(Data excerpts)
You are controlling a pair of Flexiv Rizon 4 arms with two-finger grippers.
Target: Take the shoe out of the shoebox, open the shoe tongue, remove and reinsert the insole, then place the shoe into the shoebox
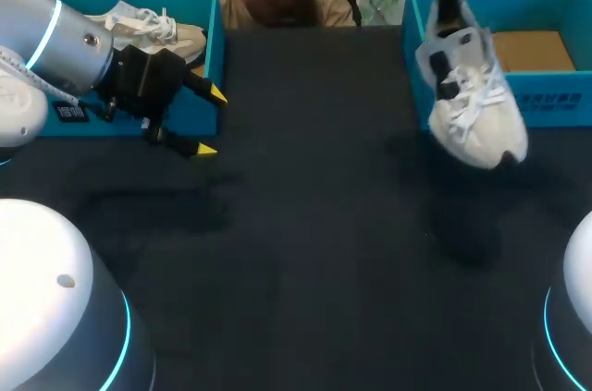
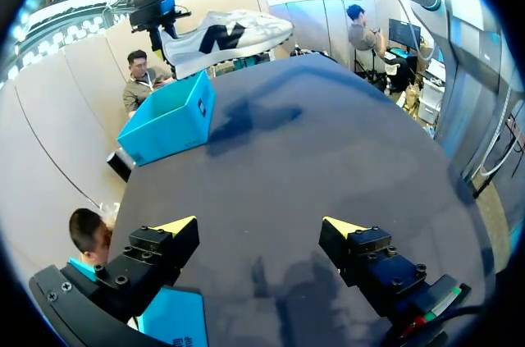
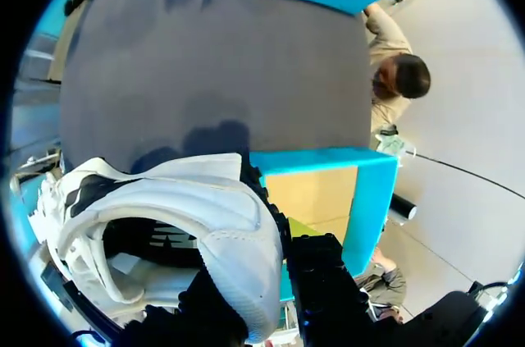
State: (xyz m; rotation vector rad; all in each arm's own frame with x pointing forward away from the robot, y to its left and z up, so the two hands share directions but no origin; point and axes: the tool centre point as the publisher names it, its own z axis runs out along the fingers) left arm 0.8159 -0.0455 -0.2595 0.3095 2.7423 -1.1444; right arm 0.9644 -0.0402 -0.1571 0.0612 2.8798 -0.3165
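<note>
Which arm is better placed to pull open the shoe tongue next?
Left: the left end effector is open and empty, while the right end effector holds the shoe aloft.

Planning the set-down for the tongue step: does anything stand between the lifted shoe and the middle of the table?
Nothing visible does. The shoe hangs in the right gripper over the right shoebox's front corner, and the table beside it shows only shadow. The left gripper, open, sits by the left shoebox.
</note>
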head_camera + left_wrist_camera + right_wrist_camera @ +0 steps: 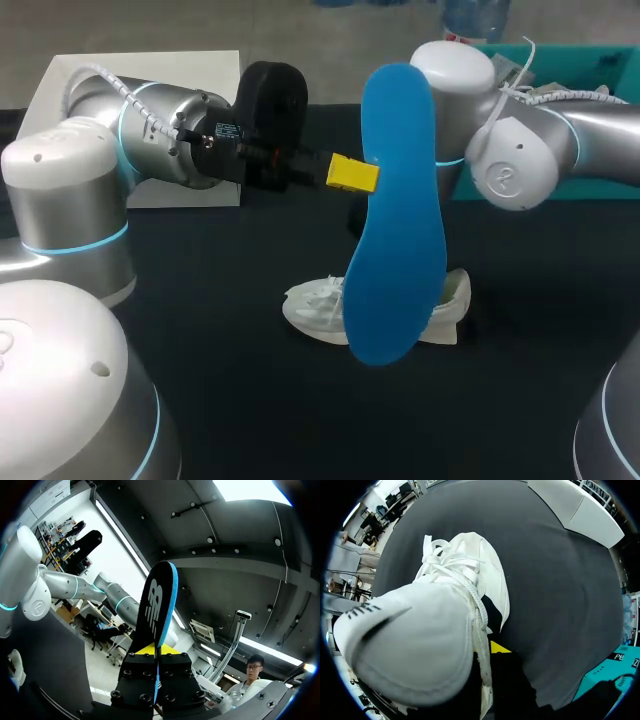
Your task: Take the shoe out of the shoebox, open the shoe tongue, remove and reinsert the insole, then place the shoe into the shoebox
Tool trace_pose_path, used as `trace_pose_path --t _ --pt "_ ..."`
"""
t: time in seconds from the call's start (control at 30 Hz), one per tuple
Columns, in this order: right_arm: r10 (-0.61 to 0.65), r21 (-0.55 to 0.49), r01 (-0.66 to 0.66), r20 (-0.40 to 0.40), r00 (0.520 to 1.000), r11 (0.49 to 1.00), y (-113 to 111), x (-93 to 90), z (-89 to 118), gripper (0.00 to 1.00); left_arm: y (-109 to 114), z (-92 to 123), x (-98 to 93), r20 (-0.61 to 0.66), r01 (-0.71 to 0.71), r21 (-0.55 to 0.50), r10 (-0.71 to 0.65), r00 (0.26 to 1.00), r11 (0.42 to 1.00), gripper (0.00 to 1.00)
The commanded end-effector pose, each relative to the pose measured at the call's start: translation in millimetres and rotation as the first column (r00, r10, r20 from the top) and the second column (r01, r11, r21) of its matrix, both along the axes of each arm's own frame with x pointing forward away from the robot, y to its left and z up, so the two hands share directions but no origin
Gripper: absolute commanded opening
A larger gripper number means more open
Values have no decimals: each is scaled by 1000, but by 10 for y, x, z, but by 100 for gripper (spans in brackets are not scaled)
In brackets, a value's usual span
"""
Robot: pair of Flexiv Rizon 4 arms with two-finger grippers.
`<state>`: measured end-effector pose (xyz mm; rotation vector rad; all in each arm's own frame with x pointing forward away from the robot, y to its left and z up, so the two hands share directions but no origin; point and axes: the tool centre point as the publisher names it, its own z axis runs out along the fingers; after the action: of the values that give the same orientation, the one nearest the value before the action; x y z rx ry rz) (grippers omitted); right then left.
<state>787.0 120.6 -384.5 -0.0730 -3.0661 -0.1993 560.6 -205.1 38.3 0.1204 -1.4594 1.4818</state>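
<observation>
Shoe (318,305) on the table (220,340), at its middle. Insole (395,220) upright above and in front of the shoe, clamped by the left gripper (355,175). Right gripper (496,650) at the shoe, behind the insole. Lid (60,75) far left; box (600,60) far right.

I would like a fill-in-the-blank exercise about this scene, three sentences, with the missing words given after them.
1. The left gripper is shut on the ___ insole.
2. The ___ shoe lies on the table.
3. The table's top is ___.
Missing words: blue; white; black.
</observation>
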Motion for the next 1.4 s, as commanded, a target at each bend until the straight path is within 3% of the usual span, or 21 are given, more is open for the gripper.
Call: trace_pose_path --t 0.03,0.3,0.37,0.4,0.47,0.53,0.6,0.63,0.83,0.9,0.97,1.4 --pt "0 -3 0 -1 1000 1000 16 5 -1 0 -4 1 -6 0 -1 0 1 1000 1000 0" --pt "-16 13 16 -17 1000 1000 16 6 11 0 -4 1 -6 0 -1 0 1 1000 1000 0" --pt "-84 25 84 -15 996 996 20 -4 51 0 -4 1 -6 0 -1 0 1 1000 1000 0" --pt "-177 11 177 -19 984 984 -5 -5 72 0 -4 1 -6 0 -1 0 1 1000 1000 0" --pt "-263 62 262 3 965 963 7 -72 130 0 -4 1 -6 0 -1 0 1 1000 1000 0" --pt "-410 116 409 -17 912 905 -13 -129 181 0 -4 1 -6 0 -1 0 1 1000 1000 0" --pt "-547 97 550 -57 835 829 -35 -200 212 0 -4 1 -6 0 -1 0 1 1000 1000 0" --pt "-610 139 617 -95 787 775 -22 -236 238 0 -4 1 -6 0 -1 0 1 1000 1000 0" --pt "-754 159 770 -155 638 618 15 -346 328 0 -4 1 -6 0 -1 0 1 1000 1000 0" --pt "-762 180 777 -158 628 604 67 -357 371 0 -4 1 -6 0 -1 0 1 1000 1000 0" --pt "-733 227 725 -61 677 651 155 -331 478 0 -4 1 -6 0 -1 0 1 1000 1000 0" --pt "-733 227 725 -61 677 651 155 -331 478 0 -4 1 -6 0 -1 0 1 1000 1000 0"
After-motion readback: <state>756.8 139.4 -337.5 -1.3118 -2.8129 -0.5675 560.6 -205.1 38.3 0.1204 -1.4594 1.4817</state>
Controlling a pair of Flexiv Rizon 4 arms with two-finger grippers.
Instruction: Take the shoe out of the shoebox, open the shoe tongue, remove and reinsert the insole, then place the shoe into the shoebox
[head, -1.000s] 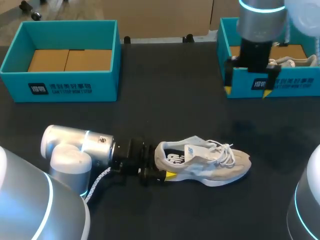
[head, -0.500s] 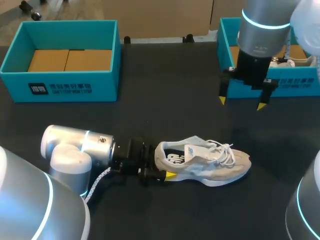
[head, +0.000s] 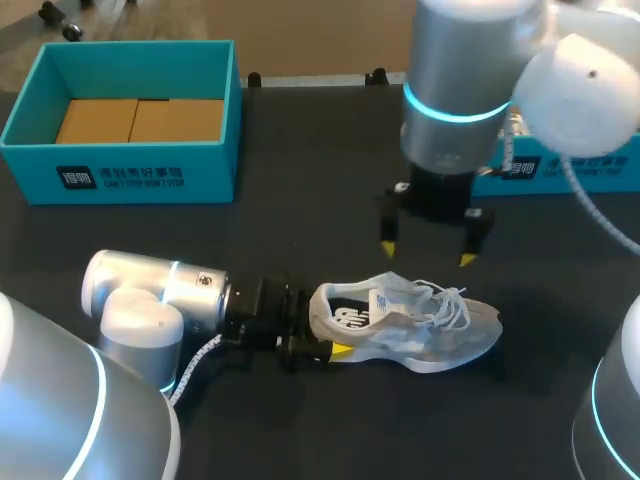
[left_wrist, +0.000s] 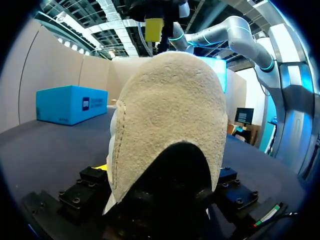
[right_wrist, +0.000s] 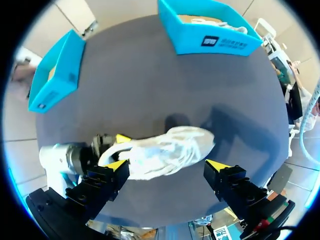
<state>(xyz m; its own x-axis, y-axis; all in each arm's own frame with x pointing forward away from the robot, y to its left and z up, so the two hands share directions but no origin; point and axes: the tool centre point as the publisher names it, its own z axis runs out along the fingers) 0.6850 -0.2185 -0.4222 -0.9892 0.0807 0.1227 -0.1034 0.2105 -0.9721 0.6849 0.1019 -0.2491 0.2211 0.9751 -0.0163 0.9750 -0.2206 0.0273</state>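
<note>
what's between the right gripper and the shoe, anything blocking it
Nothing visible. The right gripper hangs open above the shoe, with only air between them. The left gripper clamps the heel, off to one side of that path.

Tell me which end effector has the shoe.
The left end effector, shut on the shoe at its heel; the right end effector hangs open above it.

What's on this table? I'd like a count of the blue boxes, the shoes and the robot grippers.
Blue boxes: 2, the left box and the right box.
Shoes: 2, the shoe on the table and what looks like a second shoe in the right box.
Grippers: 2, the left gripper shut on the table shoe's heel, the right gripper open above it.
Total: 6
</note>
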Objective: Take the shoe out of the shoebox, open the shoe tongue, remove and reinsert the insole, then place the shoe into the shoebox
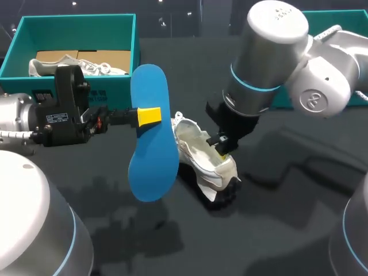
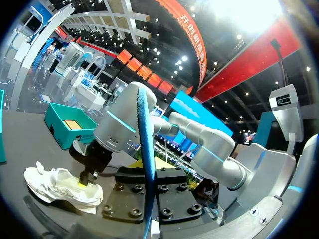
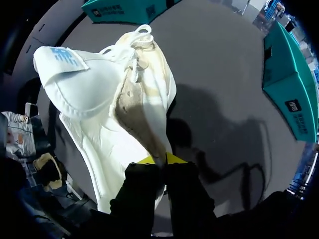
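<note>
Head view | left pincer [image 1: 149, 115] clamps blue insole [image 1: 152, 167] aloft | right pincer [image 1: 224, 152] pinches rim of white shoe [image 1: 198, 150]

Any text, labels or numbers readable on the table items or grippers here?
Shoebox front wall: dark print, too small to read.
Left gripper housing: white sticker, too small to read.
Shoe tongue: blue mark, no words legible.
Insole: no print shows.
</note>
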Controlling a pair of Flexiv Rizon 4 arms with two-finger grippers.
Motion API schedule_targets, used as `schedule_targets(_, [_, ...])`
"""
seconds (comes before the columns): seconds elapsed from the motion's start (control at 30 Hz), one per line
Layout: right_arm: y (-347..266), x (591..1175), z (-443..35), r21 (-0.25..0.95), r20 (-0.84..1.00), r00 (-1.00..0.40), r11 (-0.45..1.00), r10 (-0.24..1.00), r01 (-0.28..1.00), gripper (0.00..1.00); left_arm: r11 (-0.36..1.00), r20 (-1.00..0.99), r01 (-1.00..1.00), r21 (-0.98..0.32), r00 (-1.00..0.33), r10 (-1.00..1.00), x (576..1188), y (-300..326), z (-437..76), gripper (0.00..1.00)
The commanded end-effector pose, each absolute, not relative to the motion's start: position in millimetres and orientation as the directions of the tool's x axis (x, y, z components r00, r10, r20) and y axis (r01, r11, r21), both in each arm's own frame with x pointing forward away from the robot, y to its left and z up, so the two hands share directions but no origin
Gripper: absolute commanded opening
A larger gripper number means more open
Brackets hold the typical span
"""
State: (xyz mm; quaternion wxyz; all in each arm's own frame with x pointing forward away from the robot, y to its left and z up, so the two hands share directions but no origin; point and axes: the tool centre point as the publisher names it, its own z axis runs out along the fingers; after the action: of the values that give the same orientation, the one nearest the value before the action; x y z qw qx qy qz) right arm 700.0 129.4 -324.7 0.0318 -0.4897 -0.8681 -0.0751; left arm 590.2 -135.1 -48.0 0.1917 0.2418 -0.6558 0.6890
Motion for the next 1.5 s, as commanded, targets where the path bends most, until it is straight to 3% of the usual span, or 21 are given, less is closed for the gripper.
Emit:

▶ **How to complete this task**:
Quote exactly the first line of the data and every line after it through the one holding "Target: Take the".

▶ **Output for this task**:
You are controlling a pair of Flexiv Rizon 4 arms with two-finger grippers.
Target: Take the shoe out of the shoebox, open the shoe tongue, remove and reinsert the insole, then place the shoe into the shoebox

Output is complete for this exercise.